Ce livre est tout autre chose qu’un texte de froide théorie. L’auteur considère, avec Freud, que la connaissance de l’homme éclaire et enrichit la compréhension de l’œuvre. Ce point de vue valable pour tout créateur, s’impose plus encore quand il s’agit de Freud qui n’a cessé au fil des jours de reconsidérer et de remanier une œuvre jamais close. On ne peut oublier qu’il s’agit d’un découvreur, d’un psychanalyste, le premier, dont la vie et l’œuvre ont été par lui-même décrites comme “ intimement liée ”. Alain de Mijolla écrit : “ l’homme Freud est toujours présent solidement planté au cœur de ses chapitres et tout ce qui nous fait mieux percevoir la complexité de sa personnalité ou participer aux menus évènements et aux préoccupations de sa vie quotidienne conduit à une réflexion plus poussée sur ses propositions théoriques et pratiques (et) nous permet de les appréhender de l’intérieur de nous-mêmes par les ponts, que, comparaisons conscientes et fantasmes d’identification inconscients, lancent entre lui et nous ”.
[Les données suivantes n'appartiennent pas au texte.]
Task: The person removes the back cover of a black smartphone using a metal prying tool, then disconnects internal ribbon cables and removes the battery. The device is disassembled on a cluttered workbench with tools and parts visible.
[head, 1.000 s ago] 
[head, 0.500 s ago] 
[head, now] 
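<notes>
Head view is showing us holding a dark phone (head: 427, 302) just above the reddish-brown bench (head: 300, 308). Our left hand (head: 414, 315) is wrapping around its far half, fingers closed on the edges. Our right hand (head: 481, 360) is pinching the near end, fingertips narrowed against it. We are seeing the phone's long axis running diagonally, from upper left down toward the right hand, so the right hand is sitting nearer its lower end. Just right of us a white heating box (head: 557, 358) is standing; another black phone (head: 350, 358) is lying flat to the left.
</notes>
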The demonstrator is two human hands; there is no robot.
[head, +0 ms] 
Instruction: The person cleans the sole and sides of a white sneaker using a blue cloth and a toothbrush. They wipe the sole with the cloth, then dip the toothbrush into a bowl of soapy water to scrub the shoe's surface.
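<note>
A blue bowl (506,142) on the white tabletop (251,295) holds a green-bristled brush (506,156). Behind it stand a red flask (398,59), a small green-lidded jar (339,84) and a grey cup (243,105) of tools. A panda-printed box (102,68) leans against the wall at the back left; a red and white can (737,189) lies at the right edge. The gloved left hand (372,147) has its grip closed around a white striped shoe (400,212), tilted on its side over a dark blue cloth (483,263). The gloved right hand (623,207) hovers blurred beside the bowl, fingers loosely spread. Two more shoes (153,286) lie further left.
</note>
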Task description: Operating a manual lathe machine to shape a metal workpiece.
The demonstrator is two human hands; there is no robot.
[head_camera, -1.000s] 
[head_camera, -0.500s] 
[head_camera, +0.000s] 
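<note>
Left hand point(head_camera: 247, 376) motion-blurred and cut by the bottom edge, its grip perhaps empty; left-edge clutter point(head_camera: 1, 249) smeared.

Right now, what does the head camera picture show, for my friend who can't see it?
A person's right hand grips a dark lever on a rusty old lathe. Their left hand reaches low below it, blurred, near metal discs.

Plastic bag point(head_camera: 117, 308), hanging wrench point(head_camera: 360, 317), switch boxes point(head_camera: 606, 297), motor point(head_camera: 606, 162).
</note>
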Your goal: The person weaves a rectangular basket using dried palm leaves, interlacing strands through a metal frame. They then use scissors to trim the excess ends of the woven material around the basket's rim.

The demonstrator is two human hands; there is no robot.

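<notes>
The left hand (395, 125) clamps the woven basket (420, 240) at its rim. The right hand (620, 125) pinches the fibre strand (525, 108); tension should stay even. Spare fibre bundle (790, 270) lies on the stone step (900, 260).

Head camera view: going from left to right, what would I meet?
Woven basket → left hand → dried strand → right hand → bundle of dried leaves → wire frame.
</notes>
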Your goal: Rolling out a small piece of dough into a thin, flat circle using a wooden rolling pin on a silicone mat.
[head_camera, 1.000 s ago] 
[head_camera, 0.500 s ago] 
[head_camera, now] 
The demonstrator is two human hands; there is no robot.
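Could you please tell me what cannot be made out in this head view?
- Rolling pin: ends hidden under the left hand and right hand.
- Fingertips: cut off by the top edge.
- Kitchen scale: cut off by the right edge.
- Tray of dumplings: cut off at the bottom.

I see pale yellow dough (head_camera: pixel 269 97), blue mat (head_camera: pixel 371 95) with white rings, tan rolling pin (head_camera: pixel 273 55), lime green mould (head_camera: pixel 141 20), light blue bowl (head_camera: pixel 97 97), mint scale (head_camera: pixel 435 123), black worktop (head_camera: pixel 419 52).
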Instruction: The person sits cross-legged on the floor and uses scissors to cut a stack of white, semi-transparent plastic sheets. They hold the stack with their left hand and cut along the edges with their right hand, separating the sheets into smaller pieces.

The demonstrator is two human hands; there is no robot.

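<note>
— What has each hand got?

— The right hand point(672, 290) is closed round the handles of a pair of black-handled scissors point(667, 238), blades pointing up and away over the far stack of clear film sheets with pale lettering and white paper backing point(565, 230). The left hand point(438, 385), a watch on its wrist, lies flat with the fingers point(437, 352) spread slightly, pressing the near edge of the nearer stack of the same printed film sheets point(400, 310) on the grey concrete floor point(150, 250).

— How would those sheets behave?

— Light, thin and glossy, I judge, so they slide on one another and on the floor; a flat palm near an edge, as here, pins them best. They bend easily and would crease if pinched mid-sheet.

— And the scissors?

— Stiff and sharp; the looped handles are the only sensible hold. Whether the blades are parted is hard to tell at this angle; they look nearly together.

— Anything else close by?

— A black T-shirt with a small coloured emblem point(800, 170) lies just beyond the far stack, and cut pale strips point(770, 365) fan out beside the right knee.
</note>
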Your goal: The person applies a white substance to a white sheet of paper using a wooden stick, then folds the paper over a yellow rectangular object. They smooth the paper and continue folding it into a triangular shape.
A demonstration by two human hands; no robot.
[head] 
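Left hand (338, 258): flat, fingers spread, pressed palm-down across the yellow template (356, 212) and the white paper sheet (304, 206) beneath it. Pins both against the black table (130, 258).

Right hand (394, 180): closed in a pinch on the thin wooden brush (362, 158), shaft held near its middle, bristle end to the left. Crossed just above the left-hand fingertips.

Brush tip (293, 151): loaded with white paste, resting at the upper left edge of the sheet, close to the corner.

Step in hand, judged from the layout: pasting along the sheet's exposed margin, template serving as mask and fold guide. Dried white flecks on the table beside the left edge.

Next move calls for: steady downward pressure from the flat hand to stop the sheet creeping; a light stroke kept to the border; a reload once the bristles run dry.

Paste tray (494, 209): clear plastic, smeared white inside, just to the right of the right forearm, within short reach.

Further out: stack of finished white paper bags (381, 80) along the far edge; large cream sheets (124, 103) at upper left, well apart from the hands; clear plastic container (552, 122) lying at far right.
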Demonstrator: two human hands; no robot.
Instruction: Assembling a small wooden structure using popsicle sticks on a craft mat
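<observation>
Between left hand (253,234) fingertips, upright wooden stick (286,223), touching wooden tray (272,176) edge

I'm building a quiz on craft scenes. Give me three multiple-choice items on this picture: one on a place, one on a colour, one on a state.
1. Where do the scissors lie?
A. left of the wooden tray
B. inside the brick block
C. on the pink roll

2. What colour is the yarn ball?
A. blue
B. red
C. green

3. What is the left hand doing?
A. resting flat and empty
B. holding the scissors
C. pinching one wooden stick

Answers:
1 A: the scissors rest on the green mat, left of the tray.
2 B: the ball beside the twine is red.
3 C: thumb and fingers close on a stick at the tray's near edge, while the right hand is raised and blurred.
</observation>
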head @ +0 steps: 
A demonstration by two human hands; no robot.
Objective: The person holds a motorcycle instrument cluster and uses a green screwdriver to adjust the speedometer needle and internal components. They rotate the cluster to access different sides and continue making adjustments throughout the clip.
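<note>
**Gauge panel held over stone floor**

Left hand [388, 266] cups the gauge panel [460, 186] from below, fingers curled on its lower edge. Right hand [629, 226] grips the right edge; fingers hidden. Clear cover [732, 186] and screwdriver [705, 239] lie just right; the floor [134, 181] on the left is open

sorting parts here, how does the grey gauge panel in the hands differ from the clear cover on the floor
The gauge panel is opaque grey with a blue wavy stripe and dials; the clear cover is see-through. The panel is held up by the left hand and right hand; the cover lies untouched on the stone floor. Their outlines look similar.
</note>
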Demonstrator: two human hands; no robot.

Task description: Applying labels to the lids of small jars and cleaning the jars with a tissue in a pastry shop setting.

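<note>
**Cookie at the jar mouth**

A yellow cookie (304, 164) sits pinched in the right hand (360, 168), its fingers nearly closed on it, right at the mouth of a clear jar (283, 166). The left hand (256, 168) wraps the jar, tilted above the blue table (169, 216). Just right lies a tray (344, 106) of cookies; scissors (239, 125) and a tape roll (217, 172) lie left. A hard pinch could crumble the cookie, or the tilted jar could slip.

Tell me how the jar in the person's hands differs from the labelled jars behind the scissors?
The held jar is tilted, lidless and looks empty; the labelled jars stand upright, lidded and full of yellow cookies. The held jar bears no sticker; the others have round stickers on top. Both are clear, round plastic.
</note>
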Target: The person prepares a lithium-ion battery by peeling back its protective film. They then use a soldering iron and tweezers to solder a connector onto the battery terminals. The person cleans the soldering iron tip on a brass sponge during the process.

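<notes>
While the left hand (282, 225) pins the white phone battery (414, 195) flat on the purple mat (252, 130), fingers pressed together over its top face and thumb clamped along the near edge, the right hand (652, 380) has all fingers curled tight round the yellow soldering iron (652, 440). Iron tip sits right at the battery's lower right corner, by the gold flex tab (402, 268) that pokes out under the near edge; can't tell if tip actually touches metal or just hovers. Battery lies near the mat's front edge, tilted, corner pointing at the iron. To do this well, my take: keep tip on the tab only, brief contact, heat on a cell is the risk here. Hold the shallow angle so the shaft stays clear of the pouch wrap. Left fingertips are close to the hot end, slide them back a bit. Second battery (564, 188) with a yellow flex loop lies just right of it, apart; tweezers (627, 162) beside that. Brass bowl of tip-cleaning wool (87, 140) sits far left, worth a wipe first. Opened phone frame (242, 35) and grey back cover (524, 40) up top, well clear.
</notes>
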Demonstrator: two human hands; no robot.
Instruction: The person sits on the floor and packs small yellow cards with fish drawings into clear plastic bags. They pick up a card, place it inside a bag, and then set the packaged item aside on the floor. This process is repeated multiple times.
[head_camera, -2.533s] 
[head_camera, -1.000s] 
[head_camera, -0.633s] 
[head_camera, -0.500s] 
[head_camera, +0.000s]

La curiosité d’un lecteur psychanalyste ou non, vis à vis d’un auteur, participe d’un mécanisme d’identification. Il comporte un déplacement d’émotions et de sentiments qui en éveillant les souvenirs, stimule et élargit le champ de la pensée. Cette présence à la fois forte et insaisissable pourrait prêter à toutes les fantaisies, mais justement le livre fourmille de précisions, de références, de témoignages et de nombreuses citations de Freud lui-même. Il met un terme à certaines rumeurs et, documents à l’appui , relate simplement certaines situations pénibles.
Rassemblant des travaux qui ont débuté en 1975, la pensée de Mijolla s’y déroule. Un sujet en appelle un autre toujours ancré dans une recherche minutieuse des positions de Freud, et de leur évolution. Sa connaissance de l’histoire de la psychanalyse lui fournit de solides repères et permet sans risque une grande liberté du penser. Le fil de la recherche démasque aussi le chercheur qui en vient à porter sa contribution à l’édifice, par l’intérêt qu’il ouvre à des sujets plus contemporains qu’il ne craint pas d’aborder avec hardiesse et modestie.